1-Müze ziyaretçileri: Açılışının yapıldığı 24 Ekim 2015 tarihinden  beri  yaklaşık dört aylık dönemde toplam 4050 kişi tarafından  ziyaret edilmiştir. Bunun 1480 i  öğrenci, 190 ı il dışından gelen ziyaretçilerdir.Sanat galerisinde  sergilerin olduğu zamanda günlük  ortalama 150 ziyaretçisi  olurken sergilerin olmadığı zamanlarda  izleyici sayısı  ortalama  30-40 lara  kadar  düşmektedir.

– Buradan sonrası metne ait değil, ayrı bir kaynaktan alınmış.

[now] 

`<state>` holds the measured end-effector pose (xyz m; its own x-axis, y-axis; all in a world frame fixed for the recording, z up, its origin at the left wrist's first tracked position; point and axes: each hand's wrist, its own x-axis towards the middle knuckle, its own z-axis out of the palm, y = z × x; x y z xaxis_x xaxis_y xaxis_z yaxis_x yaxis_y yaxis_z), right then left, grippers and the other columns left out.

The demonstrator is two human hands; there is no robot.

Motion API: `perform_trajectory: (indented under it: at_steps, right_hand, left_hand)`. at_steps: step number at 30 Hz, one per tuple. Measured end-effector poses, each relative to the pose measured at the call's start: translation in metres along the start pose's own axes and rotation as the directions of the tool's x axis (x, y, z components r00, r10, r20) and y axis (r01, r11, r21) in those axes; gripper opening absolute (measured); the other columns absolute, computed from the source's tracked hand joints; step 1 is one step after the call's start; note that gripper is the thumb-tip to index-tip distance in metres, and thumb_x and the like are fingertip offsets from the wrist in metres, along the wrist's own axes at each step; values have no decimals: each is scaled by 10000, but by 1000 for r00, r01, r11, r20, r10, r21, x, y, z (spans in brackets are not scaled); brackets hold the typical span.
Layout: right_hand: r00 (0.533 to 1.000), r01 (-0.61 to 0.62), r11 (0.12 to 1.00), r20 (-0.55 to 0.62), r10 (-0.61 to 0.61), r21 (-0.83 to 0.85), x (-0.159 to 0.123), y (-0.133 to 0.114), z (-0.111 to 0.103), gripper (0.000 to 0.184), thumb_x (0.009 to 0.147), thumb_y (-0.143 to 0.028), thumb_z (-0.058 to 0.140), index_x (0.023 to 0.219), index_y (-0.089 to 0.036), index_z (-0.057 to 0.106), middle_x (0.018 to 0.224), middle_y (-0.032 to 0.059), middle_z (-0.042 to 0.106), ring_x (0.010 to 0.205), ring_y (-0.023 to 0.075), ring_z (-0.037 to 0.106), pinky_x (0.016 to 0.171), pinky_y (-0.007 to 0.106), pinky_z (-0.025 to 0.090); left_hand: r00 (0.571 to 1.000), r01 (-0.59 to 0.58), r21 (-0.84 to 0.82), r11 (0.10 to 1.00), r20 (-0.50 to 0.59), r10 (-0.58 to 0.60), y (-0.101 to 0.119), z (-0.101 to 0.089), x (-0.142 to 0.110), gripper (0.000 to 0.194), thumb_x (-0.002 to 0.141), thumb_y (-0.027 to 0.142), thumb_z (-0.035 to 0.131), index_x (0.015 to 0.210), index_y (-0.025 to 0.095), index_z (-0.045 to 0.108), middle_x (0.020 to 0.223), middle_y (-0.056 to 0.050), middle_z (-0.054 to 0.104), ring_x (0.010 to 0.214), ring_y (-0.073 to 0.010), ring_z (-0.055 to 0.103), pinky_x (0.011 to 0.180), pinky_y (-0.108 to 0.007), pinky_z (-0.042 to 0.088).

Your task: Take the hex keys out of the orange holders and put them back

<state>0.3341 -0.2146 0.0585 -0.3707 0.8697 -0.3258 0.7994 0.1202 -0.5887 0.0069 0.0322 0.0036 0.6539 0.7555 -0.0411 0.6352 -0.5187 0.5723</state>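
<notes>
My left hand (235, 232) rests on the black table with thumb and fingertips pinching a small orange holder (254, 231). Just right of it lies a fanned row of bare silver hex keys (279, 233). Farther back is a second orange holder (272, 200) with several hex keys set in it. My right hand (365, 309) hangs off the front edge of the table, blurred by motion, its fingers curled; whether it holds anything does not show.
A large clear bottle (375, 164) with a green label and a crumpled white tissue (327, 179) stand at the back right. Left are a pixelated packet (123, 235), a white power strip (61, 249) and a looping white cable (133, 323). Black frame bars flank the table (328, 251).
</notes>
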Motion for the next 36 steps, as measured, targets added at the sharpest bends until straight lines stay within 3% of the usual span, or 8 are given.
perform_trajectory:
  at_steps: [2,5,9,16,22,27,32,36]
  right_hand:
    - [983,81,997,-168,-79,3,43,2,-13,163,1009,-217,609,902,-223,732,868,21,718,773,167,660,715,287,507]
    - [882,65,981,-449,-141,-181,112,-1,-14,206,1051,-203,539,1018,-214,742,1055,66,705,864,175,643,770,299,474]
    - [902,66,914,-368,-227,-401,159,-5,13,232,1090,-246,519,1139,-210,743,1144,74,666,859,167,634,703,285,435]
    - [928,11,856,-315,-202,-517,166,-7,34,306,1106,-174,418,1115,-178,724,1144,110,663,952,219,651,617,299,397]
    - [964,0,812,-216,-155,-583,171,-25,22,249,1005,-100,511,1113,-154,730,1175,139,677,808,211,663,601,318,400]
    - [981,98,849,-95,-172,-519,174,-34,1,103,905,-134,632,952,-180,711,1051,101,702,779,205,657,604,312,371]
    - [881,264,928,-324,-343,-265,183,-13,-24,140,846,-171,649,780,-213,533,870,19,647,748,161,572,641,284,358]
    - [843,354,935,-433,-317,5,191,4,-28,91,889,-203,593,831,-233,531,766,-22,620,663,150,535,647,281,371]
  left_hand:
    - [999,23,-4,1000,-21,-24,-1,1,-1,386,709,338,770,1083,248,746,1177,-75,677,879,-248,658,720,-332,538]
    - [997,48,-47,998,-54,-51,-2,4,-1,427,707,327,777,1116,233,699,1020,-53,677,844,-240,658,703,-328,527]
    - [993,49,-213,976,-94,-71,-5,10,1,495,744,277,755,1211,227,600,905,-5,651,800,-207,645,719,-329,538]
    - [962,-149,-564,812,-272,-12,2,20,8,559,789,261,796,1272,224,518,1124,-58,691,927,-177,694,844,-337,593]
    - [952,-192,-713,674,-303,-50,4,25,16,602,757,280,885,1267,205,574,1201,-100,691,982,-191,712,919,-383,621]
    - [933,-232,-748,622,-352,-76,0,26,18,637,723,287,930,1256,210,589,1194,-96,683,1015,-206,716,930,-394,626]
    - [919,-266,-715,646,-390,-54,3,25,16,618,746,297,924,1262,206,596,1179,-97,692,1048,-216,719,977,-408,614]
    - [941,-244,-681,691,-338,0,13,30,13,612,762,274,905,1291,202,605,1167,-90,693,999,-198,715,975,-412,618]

2-Müze etkinlikleri: Müze yönetiminin sadece  koleksiyonun izlenmesi ile  yetinmediği, özellikle müze  gezisi  sırasında  öğrenci  gruplarına  müze  yaşantısı  yolu ile öğrenme  ortamı  oluşturma  konusunda çeşitli projeler-etkinlikler planlandığı  görülmektedir. Bu kapsamda  Çorum Cumhuriyet Anadolu Lisesi Öğrencileri ile mini bir çalıştay düzenlenmiş, müze  ziyaretine gelen  ilkokul öğrencilerine  resmin okunması  ve değerlendirilmesi  üzerine  atölye  çalışmaları  yapılmıştır. Müzeyi ziyaret etmek isteyen  sanatçılarla okullardan öğrenci ve öğretmen grupları bir araya  getirilerek müze  buluşmaları ve müze söyleşileri yapılmaktadır.  .
3-Müze  Okul İşbirliği ve müze  eğitimi: Valilik  kanalı  ile  okullara  yazı  gönderilmiş  müze  gezisi  yapmak  isteyen öğrenci  gruplarına araç  tahsis  edilebileceği   bildirilmiştir. Okullardan grup olarak gelen öğrencilere Sanat Müzesinin  oluşum aşamaları görsel olarak anlatılmakta, müze kültürü, sanat eseri ve resim teknikleri konularında bilgilendirme yapılmaktadır.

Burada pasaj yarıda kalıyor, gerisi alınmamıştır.